Didier Delsalle successfully landed a helicopter on the summit of Everest, the highest mountain in the world. Delsalle completed this record breaking task, twice in two day (May 14th and 15th 2005). These flights set the new World Record for the highest altitude take-off. Eurocopter (Eurocopter.com) designed the helicopter.
Email from Didlier Delsalle to Spadout
Delsalle: The first thing that has to be said is that the Everest feat was part of a general research project concerning a very high altitude helicopter version being able to rescue people at altitudes up to 8000 meters. The purposes of the Everest flight tests campaign were for us to gather as many data as possible and to demonstrate what we can do today with a production helicopter and to gather as many data as possible to design a future specific helicopter. We have been able to go on Everest summit but at the arrival in Nepal, this was not taken for granted, it was just a possibility we eventually looked for. The goal was only to try to land as high as we could with an acceptable level of risks.
8000 meters altitude is the average maximum altitude where a rescue by helicopter can reasonably be hoped as efficient and successful considering today's state of art of helicopter designing. Of course, this depend highly on the landing area, a summit with a roughly round shape like the Mont Blanc summit or a "col" (a saddle) for example is easy to land on but to make a peak hover landing, i.e. to maintain contact with a sharp summit with just a part of a landing skid, is much more difficult. Another way of rescuing people is to hoist them in hover, in this case the power needed to hover is very high and we reach the engine limits at these altitudes.
The behavior of the helicopter at such high altitudes is not well know at all, the air is so thin that a lot of things are impacted, rotor lift and response, engine power and behavior are dramatically changes. For example, to manage the engine turbine temperature at such altitudes is like trying to maintain the milk inside a full boiling milk pan!
The other criteria which will make a rescue possible or not is the weather conditions because you have to deal with Nature there, Mother Nature will decide for you if she allows you to go there: from 7000 meters and above you reach what we call the Jet Streams area where winds up to 300 km/h could blow, all the climbers know about these raging winds. So even if the weather is perfectly clear, no helicopter can or will sustain such winds during rescue operations or even fly there. But fortunately, climbers generally choose times of the year when the weather window is acceptable for them to climb, these periods where the winds slow down will be favorable too for rescues if needed but a lot of other conditions can cancel a rescue, clouds, snow and so on.
If one day a rescue operation is requested at these altitudes, people will have to take all these factors into consideration to decide if it is worthy to send a crew to rescue one climber, all the risks shall be evaluated because it will stay a very tough mission even with a powerful helicopter. The Nature forces you may find there can overpower every helicopter capability!

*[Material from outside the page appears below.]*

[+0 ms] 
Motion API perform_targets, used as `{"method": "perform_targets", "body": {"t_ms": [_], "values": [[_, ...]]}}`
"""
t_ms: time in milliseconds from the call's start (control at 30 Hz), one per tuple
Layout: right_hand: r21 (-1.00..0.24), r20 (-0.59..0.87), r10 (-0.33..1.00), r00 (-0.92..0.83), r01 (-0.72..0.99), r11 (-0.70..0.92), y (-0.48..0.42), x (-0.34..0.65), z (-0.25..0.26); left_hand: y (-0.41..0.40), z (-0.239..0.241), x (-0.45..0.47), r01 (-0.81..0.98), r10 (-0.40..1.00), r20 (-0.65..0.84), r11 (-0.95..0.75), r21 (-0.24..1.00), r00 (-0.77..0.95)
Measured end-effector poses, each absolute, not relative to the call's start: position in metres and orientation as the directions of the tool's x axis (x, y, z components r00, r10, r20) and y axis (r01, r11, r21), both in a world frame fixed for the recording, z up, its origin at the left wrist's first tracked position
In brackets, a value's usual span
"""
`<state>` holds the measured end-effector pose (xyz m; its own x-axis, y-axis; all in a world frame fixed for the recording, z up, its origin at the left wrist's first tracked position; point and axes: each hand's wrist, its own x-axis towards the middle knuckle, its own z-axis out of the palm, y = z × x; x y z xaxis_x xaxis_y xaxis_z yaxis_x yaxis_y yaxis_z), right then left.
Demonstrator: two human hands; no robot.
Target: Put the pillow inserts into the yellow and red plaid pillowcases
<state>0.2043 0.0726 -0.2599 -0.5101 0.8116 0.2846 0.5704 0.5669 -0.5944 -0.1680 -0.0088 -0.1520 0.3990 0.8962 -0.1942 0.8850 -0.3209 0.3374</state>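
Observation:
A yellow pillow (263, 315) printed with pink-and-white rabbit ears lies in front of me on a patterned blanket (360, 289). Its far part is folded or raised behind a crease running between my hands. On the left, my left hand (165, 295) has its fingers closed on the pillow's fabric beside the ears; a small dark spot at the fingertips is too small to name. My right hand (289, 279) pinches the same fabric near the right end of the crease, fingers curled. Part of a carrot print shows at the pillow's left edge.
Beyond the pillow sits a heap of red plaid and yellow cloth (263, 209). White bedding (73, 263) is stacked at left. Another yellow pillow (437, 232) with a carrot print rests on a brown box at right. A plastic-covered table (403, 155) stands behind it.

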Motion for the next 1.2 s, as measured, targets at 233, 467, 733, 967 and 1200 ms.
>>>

So, when I read in some climber media that it was a wrong thing to go on the top of Everest because it will kill the magic and the human performance to climb agarmatha, and that they are afraid that it will be a common thing to bring tourists there by helicopter, I can say that they can sleep quietly, it is not for tomorrow, and not in a near future. It is and it will stay a very specific achievement for a helicopter, achievement which needs a combination of technology, human skills and a good part of luck!